### Problem details
In your reply, print every line of the listing exactly and omit all images.

▽

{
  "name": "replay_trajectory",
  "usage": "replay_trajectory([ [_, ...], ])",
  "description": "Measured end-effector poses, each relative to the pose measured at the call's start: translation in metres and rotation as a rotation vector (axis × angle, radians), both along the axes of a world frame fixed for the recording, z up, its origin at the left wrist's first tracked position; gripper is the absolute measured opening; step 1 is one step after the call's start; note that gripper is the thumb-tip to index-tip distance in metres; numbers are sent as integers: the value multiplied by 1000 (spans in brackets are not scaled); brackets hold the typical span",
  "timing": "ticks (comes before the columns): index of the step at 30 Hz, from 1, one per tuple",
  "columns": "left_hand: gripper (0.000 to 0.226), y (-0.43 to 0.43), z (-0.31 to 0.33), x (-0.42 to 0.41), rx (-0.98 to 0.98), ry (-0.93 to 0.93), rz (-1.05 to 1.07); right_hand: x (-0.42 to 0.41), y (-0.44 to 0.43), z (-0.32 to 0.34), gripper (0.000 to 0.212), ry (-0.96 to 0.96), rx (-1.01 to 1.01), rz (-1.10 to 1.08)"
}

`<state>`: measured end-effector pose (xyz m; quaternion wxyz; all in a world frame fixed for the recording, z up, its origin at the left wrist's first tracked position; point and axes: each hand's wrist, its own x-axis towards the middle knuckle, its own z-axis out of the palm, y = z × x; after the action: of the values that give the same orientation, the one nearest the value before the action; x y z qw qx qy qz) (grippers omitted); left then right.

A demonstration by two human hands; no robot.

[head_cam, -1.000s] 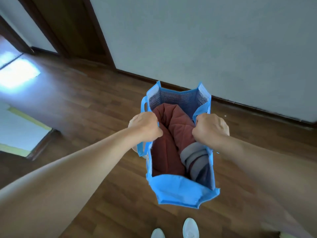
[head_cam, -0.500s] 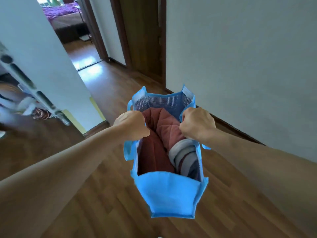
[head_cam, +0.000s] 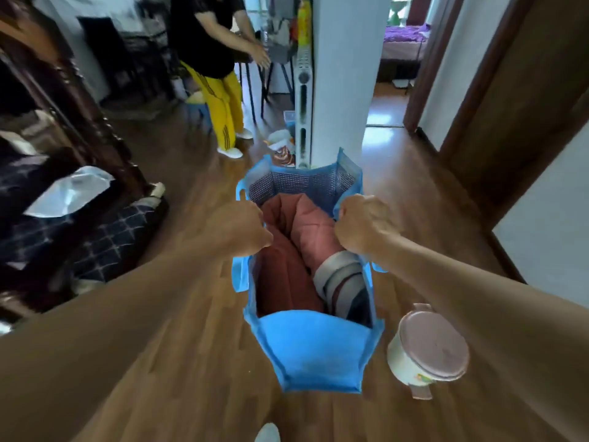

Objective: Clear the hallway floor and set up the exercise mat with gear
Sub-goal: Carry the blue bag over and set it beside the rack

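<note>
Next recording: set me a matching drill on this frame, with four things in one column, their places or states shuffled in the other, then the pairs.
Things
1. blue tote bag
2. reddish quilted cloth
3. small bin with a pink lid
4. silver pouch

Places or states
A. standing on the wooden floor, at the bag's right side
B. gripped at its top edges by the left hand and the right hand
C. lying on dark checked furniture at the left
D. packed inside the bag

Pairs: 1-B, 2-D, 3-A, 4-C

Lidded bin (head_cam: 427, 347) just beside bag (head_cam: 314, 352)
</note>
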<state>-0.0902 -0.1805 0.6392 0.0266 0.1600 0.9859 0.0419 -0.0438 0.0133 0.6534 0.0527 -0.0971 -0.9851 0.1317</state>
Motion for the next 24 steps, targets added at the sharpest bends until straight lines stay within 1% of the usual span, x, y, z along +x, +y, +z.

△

### Task response
{
  "name": "replay_trajectory",
  "usage": "replay_trajectory([ [_, ...], ])",
  "description": "Measured end-effector poses, each relative to the pose measured at the call's start: translation in metres and rotation as a rotation vector (axis × angle, radians), both along the axes of a world frame fixed for the recording, z up, its origin at the left wrist's first tracked position; gripper is the absolute measured opening; step 1 is one step after the call's start; note that gripper is the thumb-tip to index-tip distance in metres; numbers are sent as integers: the value multiplied by 1000 (spans in brackets are not scaled); brackets hold the typical span",
  "timing": "ticks (comes before the columns): index of the step at 30 Hz, from 1, one per tuple",
  "columns": "left_hand: gripper (0.000 to 0.226), y (-0.43 to 0.43), z (-0.31 to 0.33), x (-0.42 to 0.41), rx (-0.98 to 0.98), ry (-0.93 to 0.93), rz (-1.05 to 1.07); right_hand: x (-0.42 to 0.41), y (-0.44 to 0.43), z (-0.32 to 0.34), gripper (0.000 to 0.212), ry (-0.96 to 0.96), rx (-1.01 to 1.01), rz (-1.10 to 1.08)"
}

`<state>`: measured end-effector pose (xyz m; quaternion wxyz; all in a world frame fixed for the recording, z up, its origin at the left wrist's first tracked position; point and axes: each hand's wrist, its own x-axis towards the middle knuckle, its own z-axis out of the palm, y = z × x; after the action: of the values that give the same orientation, the one nearest the value before the action; x y z qw qx qy qz) (grippers omitted); left then right.

A demonstration by two human hands; no robot.

[head_cam, -1.000s] 
[head_cam, -0.500s] 
[head_cam, +0.000s] 

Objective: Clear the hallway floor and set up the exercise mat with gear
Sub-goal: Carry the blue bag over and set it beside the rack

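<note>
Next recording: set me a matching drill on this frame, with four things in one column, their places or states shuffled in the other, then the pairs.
Things
1. blue tote bag
2. reddish quilted cloth
3. small bin with a pink lid
4. silver pouch

Places or states
A. standing on the wooden floor, at the bag's right side
B. gripped at its top edges by the left hand and the right hand
C. lying on dark checked furniture at the left
D. packed inside the bag

Pairs: 1-B, 2-D, 3-A, 4-C

Lidded bin (head_cam: 427, 347) just beside bag (head_cam: 314, 352)
</note>
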<state>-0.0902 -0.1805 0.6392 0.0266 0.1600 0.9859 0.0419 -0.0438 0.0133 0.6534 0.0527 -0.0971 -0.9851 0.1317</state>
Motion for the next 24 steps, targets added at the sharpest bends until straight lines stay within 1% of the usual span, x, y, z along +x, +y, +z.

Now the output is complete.